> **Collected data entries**

# # # # #

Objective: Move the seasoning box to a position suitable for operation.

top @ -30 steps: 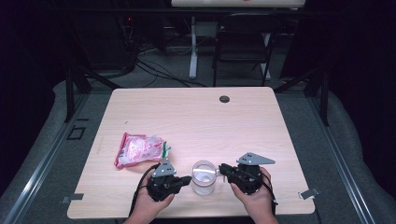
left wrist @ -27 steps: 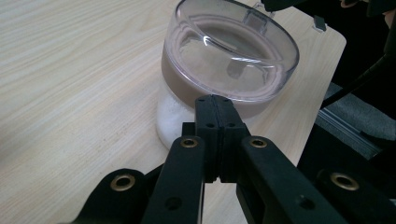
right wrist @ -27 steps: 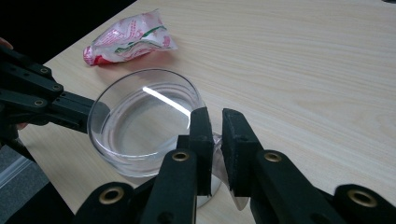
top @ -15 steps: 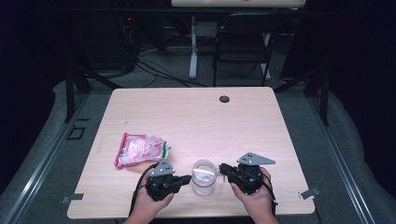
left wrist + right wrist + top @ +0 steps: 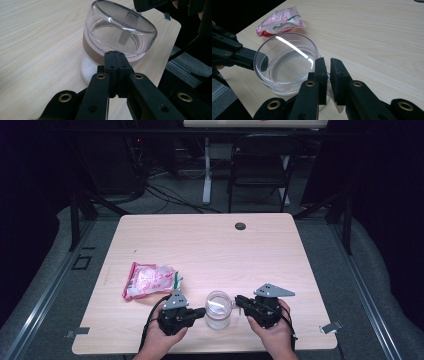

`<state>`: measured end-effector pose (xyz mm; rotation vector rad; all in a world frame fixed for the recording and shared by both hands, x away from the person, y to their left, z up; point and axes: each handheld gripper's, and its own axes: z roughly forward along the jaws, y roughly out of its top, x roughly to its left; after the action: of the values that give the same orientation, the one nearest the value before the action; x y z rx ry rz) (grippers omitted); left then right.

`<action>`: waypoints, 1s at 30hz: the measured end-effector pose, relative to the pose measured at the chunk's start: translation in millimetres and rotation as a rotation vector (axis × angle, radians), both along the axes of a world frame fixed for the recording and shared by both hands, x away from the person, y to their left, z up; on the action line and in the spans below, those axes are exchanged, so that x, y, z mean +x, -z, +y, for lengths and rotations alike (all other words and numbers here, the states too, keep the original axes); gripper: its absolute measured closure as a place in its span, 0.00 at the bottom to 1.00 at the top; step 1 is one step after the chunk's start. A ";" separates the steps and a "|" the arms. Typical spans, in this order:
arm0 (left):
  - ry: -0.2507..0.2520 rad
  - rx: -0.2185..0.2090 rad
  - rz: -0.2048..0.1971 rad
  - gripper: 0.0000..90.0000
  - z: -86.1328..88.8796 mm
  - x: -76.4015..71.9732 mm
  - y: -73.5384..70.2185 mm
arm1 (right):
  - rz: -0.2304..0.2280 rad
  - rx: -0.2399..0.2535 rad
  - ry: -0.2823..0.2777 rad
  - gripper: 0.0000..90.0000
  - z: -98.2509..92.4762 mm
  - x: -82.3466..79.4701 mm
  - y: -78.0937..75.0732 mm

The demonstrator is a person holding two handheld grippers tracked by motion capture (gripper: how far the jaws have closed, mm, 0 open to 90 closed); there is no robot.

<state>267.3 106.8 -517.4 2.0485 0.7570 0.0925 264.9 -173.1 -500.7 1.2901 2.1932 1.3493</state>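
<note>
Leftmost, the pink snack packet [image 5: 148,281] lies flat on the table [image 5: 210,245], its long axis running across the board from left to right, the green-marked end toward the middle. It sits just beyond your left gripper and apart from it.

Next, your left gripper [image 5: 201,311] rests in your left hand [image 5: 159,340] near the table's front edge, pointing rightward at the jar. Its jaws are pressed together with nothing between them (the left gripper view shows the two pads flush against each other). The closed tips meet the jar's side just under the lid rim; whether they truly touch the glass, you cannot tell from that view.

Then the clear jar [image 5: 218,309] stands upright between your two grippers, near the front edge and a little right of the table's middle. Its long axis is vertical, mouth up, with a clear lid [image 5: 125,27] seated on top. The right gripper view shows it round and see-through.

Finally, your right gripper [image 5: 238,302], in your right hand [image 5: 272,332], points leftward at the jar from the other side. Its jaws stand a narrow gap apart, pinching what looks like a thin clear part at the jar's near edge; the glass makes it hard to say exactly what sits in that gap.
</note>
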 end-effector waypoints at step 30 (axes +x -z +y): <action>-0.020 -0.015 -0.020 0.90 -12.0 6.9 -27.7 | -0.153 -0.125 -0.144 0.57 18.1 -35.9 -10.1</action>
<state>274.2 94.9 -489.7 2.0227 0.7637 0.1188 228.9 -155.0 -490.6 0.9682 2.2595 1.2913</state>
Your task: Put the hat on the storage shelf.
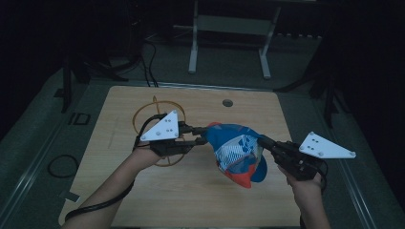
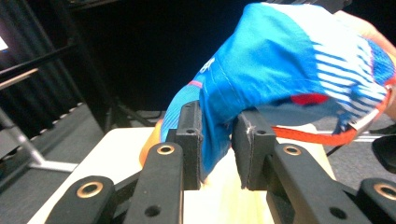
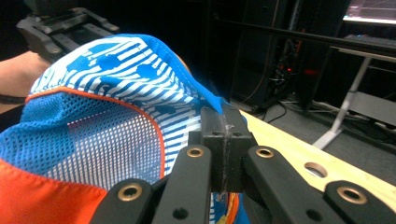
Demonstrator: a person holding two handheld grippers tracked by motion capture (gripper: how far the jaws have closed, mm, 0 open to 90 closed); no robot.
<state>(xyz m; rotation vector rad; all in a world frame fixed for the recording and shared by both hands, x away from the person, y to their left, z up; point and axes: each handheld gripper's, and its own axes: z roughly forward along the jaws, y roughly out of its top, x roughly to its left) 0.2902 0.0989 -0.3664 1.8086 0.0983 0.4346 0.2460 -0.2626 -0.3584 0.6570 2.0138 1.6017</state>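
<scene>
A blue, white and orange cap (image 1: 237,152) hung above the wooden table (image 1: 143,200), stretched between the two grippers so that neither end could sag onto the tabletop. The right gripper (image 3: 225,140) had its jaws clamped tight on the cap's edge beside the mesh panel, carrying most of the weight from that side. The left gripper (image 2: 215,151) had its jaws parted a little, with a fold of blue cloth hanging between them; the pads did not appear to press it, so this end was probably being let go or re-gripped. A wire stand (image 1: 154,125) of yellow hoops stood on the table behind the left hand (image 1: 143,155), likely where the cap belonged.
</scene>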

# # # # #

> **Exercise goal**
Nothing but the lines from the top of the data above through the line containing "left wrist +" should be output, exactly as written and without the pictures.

> **Completed task**
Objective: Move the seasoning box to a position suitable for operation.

top @ -30 steps: 
left wrist @ -27 steps: 
right wrist @ -27 steps: 
top @ -15 steps: 
left wrist + right wrist + top @ +0 steps: 

Nothing remains to be done, and the exercise is complete.